▶ _Work instruction_: Somewhere below is a line with "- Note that" and, later, a line with "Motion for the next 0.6"; repeat those two lines and all the lines between them, exactly as they are.

▶ _Records to process_:
☆ ☆ ☆ ☆ ☆
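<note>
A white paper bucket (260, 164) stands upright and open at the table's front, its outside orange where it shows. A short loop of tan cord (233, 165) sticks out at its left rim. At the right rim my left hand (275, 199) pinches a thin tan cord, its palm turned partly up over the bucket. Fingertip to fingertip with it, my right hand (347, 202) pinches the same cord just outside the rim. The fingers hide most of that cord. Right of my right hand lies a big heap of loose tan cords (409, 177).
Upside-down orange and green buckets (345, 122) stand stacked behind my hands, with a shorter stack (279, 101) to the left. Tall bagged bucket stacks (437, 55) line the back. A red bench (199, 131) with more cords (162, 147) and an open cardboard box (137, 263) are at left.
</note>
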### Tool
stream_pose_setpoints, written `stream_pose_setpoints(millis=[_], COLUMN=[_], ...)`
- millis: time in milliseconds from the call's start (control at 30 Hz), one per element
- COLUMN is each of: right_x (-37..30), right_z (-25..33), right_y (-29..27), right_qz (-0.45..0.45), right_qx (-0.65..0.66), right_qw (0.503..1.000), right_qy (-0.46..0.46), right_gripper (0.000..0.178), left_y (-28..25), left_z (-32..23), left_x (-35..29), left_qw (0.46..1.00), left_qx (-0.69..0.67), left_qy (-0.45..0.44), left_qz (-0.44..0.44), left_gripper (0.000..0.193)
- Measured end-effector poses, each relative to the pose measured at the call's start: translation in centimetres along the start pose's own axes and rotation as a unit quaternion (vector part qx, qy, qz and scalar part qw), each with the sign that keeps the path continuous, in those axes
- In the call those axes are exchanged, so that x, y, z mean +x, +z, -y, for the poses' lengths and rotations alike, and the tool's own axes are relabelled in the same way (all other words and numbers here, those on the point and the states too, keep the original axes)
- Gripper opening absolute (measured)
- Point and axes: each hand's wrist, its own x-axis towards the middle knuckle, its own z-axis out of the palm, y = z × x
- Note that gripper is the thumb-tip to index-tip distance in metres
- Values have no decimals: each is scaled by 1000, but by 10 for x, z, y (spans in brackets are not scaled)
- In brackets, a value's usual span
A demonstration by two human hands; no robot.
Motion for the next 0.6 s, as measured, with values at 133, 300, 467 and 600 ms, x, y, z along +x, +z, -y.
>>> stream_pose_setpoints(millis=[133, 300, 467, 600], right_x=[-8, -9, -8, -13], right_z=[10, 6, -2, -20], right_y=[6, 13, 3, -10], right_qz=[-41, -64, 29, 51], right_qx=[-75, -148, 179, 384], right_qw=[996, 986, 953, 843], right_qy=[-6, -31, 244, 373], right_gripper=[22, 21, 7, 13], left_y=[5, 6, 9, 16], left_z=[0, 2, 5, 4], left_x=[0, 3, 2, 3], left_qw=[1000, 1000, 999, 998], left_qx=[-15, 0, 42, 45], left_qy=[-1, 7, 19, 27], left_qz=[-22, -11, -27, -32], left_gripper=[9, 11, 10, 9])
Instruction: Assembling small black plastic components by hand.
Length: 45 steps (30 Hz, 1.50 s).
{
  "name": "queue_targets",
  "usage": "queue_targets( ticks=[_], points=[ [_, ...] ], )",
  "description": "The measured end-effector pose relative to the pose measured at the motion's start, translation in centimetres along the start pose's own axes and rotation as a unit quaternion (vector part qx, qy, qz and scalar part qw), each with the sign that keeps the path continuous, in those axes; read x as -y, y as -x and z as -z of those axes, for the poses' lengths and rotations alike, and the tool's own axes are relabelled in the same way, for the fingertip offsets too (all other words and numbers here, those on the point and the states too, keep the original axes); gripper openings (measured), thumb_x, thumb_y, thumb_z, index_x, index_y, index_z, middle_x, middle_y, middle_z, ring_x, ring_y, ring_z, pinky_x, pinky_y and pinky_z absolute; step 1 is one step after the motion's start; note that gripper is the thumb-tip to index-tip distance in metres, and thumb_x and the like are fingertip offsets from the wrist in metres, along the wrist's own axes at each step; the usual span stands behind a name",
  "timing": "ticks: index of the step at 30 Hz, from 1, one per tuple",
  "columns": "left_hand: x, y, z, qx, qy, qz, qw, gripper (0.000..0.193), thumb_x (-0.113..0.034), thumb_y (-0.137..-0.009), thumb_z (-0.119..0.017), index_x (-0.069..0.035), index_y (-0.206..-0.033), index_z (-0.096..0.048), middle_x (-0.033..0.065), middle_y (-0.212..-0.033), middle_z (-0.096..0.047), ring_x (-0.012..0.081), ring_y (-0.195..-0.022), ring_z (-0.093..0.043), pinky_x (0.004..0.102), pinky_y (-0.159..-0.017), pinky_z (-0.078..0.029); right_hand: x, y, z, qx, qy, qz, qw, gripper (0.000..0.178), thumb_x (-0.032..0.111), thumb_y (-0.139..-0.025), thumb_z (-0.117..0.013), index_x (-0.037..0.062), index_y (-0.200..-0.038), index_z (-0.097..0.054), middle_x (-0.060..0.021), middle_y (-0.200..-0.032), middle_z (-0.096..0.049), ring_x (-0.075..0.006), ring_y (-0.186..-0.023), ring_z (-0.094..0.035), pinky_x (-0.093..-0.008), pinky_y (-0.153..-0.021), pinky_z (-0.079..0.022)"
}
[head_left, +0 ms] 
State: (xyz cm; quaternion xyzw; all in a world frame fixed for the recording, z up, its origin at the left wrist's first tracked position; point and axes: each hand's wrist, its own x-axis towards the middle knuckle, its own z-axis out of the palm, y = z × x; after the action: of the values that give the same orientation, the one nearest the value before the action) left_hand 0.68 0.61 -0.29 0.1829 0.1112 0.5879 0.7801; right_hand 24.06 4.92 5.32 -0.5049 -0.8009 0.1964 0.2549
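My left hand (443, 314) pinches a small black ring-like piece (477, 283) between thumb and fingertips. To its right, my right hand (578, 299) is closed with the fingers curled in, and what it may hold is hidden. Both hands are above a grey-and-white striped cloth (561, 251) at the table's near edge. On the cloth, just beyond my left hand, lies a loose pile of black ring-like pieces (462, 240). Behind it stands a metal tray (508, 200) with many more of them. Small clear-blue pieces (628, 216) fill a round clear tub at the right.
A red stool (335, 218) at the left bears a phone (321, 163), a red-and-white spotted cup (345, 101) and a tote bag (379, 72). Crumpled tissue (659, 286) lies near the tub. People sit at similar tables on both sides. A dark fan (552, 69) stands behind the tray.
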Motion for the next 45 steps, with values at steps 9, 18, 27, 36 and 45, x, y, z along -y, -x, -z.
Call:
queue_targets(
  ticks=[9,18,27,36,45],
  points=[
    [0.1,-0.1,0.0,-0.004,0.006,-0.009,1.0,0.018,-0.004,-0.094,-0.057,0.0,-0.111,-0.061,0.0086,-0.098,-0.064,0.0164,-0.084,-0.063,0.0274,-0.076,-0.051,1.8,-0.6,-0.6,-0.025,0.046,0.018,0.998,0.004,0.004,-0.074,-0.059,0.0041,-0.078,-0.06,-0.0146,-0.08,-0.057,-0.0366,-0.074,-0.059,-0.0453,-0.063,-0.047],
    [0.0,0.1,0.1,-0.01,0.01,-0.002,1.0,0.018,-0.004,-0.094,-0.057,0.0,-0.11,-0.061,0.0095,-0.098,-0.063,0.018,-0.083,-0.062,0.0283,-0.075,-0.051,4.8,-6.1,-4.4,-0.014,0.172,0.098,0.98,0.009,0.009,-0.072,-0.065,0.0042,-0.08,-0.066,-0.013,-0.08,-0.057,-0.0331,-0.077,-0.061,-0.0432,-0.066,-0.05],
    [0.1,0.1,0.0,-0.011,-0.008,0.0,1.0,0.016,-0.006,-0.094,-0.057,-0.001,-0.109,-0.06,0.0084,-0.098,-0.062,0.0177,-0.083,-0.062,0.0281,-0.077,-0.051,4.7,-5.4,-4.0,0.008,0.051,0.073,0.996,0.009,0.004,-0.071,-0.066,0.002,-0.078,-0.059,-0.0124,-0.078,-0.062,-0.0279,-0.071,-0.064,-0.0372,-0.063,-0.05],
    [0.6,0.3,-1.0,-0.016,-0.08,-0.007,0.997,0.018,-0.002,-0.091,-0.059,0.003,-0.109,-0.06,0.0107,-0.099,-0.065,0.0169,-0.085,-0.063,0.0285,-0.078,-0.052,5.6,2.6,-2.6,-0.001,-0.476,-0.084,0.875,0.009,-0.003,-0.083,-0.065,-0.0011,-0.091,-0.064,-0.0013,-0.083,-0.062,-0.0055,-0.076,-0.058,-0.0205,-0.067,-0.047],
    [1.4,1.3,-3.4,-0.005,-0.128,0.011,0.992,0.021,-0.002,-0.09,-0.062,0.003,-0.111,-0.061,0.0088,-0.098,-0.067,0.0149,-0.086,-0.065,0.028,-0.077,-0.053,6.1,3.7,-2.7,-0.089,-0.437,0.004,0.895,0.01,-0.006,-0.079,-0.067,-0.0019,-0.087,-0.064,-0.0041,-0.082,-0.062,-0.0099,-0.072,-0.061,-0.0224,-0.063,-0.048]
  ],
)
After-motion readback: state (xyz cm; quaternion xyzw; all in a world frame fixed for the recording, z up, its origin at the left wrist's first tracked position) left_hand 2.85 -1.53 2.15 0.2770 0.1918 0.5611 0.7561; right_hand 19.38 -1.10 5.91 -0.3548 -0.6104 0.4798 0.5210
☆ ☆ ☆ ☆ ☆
▶ _Solution to the exercise_:
- Note that gripper is the thumb-tip to index-tip distance in metres
- Values have no decimals: each is scaled by 1000, but by 10 for x, z, y (spans in brackets are not scaled)
- In brackets, a value's usual span
A demonstration by two human hands; no robot.
Motion for the next 0.6 s, as measured, with values at 133, 300, 467 and 600 ms, x, y, z along +x, +z, -y.

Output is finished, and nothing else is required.